- DVD cover
- Directed by: Linda Goode Bryant Laura Poitras
- Produced by: Linda Goode Bryant Laura Poitras
- Starring: 2003;
- Cinematography: Laura Poitras
- Edited by: Linda Goode Bryant Erez Laufer
- Music by: Graham Haynes
- Release date: 2003;
- Running time: 86 minutes
- Country: United States
- Language: English

= Flag Wars =

Flag Wars is a 2003 American documentary film about the conflict between two communities during the gentrification of a Columbus, Ohio neighborhood. Filmed in a cinéma vérité style, the film is an account of the tension between the two historically oppressed communities of African Americans and gays in Columbus' Olde Towne East neighborhood.
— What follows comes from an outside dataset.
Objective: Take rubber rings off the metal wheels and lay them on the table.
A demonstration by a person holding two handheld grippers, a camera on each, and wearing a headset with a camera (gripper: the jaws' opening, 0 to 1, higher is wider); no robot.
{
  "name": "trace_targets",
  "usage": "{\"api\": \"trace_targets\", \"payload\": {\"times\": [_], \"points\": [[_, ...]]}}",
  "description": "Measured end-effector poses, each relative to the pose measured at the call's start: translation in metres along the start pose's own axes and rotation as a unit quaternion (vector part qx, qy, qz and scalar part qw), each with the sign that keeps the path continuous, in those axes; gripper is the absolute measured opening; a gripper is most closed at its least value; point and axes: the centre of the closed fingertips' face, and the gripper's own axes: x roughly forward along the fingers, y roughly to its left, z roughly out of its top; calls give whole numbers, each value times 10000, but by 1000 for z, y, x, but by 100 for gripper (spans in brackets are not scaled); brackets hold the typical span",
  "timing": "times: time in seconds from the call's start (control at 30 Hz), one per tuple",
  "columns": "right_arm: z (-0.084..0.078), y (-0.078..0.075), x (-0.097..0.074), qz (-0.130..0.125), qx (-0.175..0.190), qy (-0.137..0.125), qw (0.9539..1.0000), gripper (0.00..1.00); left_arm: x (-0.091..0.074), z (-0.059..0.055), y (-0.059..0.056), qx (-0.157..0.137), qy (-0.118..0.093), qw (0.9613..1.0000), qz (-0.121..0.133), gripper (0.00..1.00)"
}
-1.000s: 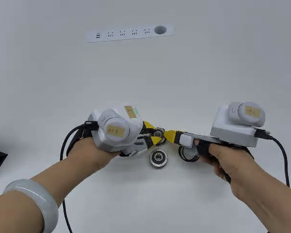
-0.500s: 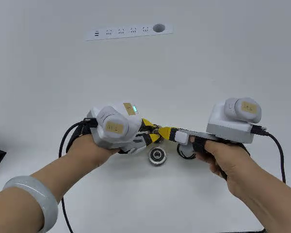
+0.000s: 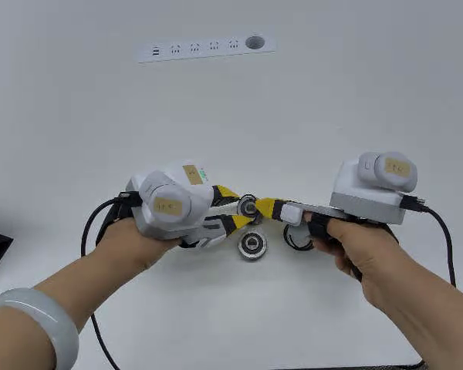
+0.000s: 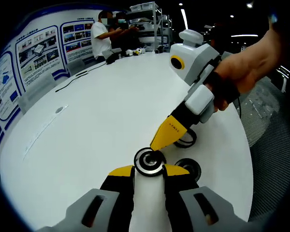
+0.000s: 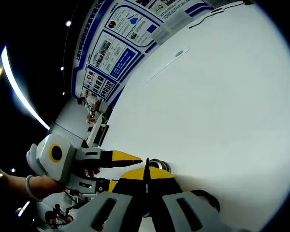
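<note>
Wheel [image 4: 150, 162] sits clamped in your left gripper [image 4: 149, 169], braced so your right gripper [image 5: 146, 172], jaws pressed together, can pull at its rim.

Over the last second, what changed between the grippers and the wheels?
The right gripper edged left until its shut tips meet the rim of the held wheel; whether they pinch anything is unclear. The left gripper stays clamped on that wheel. The second wheel and loose ring stayed on the table.

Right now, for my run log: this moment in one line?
left gripper shut on metal wheel | right gripper shut, at wheel rim | second wheel, rubber ring on table
</note>
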Motion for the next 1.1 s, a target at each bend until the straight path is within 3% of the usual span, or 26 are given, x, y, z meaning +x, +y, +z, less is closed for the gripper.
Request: {"api": "trace_targets", "payload": {"times": [0.8,1.1], "points": [[2,19,-9,227,76,-93,9997,2,-22,-18,15,-270,-17,9990,360,39],[7,26,-22,331,131,-202,9992,2,-30,-25,20,-367,-33,9981,487,43]]}}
The film was nominated for an Emmy Award and won three awards, including a Peabody Award.

==Synopsis==
Flag Wars is a look inside the conflicts that surface when black working-class families are faced with an influx of white gay homebuyers to their Columbus, Ohio neighborhood. Filmed over four years, Flag Wars’ “as-it-is-happening” cinéma vérité style captures the emotions and honesty of unguarded moments as tensions mount between neighbors.

==Awards==
Flag Wars and filmmakers Linda Goode Bryant and Laura Poitras won the 2003 CDS Filmmaker Award at the Full Frame Documentary Film Festival, the 2003 SXSW Competition Award at the SXSW Film Festival, and a 2003 Peabody Award. It was also nominated for the 2004 Truer than Fiction Award at the Independent Spirit Awards and a 2004 Emmy Award.